---- Input
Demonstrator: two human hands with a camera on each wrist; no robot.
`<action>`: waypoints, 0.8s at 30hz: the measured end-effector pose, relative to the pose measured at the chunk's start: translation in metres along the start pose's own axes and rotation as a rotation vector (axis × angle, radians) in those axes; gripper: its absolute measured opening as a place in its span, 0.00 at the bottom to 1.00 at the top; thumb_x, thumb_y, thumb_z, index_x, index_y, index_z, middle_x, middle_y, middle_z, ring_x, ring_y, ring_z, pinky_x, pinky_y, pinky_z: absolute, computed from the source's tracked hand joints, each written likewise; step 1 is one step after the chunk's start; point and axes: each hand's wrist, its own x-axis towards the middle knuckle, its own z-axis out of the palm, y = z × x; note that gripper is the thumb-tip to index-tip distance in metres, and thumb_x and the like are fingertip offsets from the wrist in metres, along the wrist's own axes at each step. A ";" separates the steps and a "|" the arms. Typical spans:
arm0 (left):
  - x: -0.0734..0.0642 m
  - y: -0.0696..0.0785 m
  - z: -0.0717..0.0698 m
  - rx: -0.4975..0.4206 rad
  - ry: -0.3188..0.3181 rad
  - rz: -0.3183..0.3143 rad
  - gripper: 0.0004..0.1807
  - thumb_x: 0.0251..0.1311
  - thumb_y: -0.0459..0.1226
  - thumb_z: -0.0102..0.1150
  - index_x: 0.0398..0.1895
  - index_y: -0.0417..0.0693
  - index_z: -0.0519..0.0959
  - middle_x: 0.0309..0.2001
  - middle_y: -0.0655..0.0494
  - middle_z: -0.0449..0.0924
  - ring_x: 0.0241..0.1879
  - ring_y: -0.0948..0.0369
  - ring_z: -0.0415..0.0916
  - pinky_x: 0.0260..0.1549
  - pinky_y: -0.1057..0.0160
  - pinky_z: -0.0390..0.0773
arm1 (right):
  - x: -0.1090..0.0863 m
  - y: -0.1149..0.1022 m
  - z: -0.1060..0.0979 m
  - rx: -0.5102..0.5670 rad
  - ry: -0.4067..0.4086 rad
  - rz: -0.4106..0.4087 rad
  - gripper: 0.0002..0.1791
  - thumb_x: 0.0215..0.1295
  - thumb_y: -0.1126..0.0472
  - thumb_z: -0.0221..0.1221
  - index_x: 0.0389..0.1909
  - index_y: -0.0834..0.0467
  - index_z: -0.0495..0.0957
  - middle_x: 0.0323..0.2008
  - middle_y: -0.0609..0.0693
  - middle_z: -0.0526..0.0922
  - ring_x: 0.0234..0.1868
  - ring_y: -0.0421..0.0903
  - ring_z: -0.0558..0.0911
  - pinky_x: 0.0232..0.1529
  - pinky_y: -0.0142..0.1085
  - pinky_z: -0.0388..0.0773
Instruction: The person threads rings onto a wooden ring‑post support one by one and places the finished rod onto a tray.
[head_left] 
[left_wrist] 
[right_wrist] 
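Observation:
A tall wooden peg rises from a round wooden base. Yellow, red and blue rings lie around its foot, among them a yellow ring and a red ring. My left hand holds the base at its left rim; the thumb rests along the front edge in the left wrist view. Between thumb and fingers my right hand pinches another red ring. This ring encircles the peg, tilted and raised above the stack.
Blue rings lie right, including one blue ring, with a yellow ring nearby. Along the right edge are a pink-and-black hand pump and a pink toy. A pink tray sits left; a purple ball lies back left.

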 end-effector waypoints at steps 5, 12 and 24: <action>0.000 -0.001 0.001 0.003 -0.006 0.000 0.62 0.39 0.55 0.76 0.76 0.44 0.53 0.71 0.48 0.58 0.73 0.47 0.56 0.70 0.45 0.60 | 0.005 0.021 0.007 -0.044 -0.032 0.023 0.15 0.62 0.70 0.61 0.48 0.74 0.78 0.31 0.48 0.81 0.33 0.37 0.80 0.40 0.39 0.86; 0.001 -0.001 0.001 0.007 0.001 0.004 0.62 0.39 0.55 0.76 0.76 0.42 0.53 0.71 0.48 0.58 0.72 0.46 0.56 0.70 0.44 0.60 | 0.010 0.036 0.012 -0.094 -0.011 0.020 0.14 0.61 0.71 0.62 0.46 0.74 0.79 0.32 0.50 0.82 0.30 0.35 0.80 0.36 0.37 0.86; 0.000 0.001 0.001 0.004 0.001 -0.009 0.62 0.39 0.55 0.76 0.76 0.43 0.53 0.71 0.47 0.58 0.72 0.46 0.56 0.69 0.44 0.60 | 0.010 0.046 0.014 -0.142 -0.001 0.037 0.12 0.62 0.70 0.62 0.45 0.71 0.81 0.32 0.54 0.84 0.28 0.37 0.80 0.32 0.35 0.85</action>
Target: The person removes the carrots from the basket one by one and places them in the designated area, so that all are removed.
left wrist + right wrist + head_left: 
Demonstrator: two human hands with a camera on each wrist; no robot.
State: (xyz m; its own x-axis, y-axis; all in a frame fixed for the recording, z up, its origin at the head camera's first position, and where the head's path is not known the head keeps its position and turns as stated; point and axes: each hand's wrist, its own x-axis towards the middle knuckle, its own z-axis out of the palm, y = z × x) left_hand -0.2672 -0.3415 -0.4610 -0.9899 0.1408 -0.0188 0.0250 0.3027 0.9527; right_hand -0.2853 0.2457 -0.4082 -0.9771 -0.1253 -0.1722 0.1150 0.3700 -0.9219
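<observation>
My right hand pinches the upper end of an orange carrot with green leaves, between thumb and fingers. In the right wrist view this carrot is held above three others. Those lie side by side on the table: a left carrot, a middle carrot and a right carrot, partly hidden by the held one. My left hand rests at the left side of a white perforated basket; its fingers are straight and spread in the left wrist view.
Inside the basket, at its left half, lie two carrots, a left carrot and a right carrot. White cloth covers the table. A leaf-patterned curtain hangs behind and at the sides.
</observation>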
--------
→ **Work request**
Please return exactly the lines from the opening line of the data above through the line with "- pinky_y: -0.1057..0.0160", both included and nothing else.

→ **Answer**
Demonstrator: two human hands with a camera on each wrist; no robot.
`<action>`: waypoints, 0.8s at 30hz: the measured end-effector pose, relative to the pose measured at the chunk's start: translation in metres along the start pose's own axes and rotation as a rotation vector (axis × angle, radians) in those axes; gripper: its absolute measured opening as a place in its span, 0.00 at the bottom to 1.00 at the top; thumb_x, thumb_y, thumb_z, index_x, index_y, index_z, middle_x, middle_y, middle_z, ring_x, ring_y, ring_z, pinky_x, pinky_y, pinky_z: absolute, computed from the source's tracked hand joints, each written likewise; step 1 is one step after the chunk's start; point and axes: each hand's wrist, its own x-axis towards the middle knuckle, its own z-axis out of the palm, y = z × x; note that gripper is the thumb-tip to index-tip distance in metres, and thumb_x and the like are fingertip offsets from the wrist in metres, along the wrist's own axes at each step. A ";" separates the steps and a "|" the arms. Typical spans:
arm0 (left):
  - x: -0.0734..0.0642 m
  - y: -0.0696..0.0785 m
  - z: -0.0717..0.0698 m
  - rx: -0.4975..0.4206 rad
  - ry: -0.3188..0.3181 rad
  - rz: -0.3183..0.3143 rad
  - gripper: 0.0004..0.1807
  - thumb_x: 0.0251..0.1311
  - thumb_y: -0.0459..0.1226
  - thumb_z: -0.0102..0.1150
  - index_x: 0.0398..0.1895
  - index_y: -0.0417..0.0693
  - index_z: -0.0519..0.0959
  - middle_x: 0.0309..0.2001
  - middle_y: -0.0655..0.0494
  - middle_z: -0.0449..0.0924
  - ring_x: 0.0241..0.1879
  - ring_y: -0.0948..0.0369
  - ring_z: -0.0415..0.0916
  - pinky_x: 0.0260..0.1549
  - pinky_y: -0.1057..0.0160

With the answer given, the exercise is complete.